YOUR INSTRUCTIONS —
Filter the listing below down to the lines containing the word "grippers".

DATA SHOWN —
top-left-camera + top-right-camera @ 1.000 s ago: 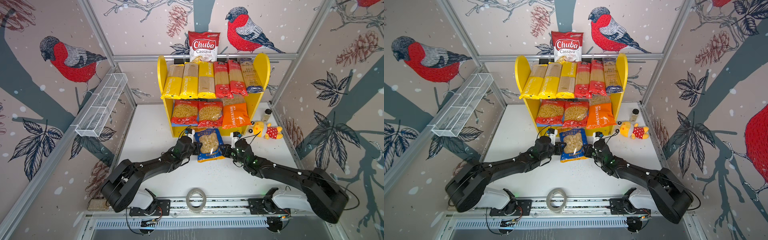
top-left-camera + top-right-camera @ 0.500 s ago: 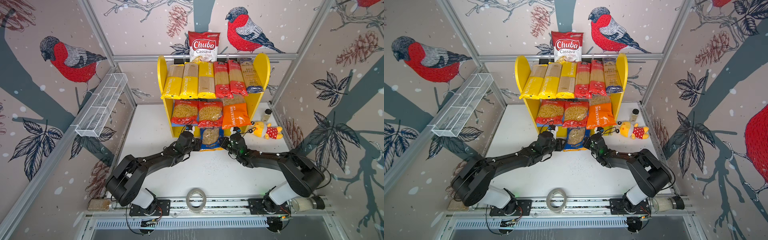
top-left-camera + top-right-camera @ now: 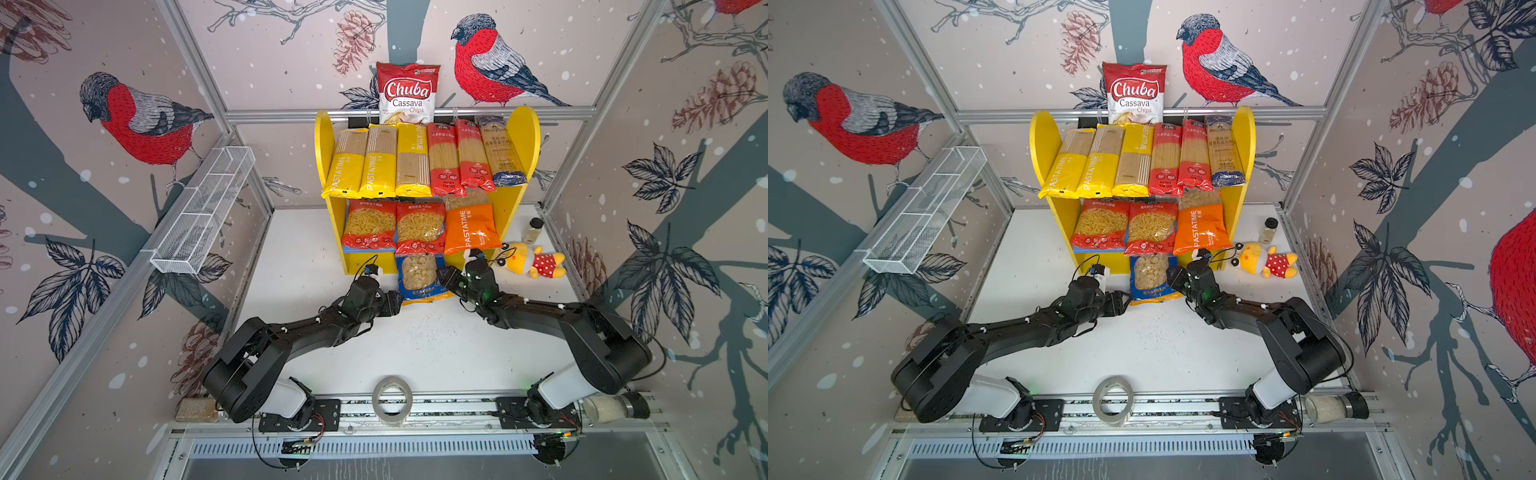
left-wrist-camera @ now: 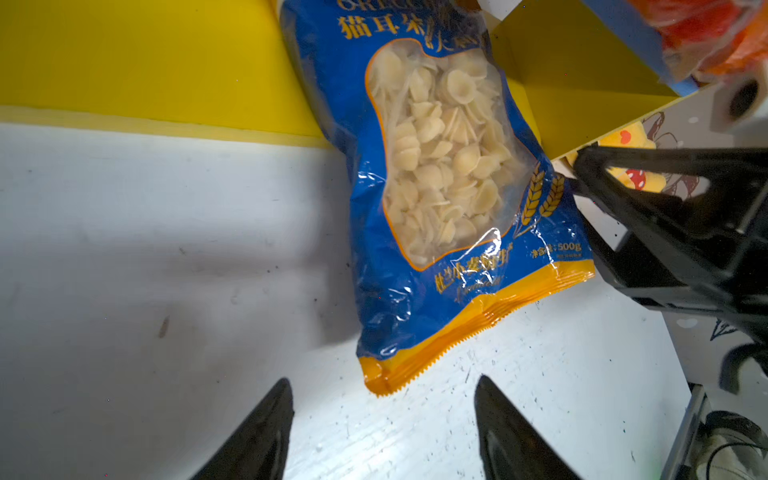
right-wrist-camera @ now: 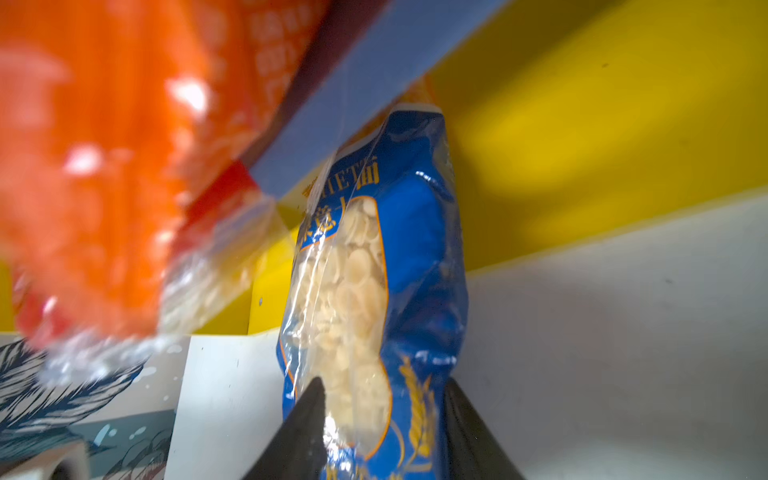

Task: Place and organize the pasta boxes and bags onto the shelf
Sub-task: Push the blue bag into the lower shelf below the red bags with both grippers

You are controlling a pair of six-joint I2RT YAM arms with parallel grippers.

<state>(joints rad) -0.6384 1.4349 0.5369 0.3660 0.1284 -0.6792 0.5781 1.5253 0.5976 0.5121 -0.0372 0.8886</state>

TASK RESPONSE —
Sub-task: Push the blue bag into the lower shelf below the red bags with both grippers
You are controlling a pair of six-joint I2RT YAM arms with parallel grippers.

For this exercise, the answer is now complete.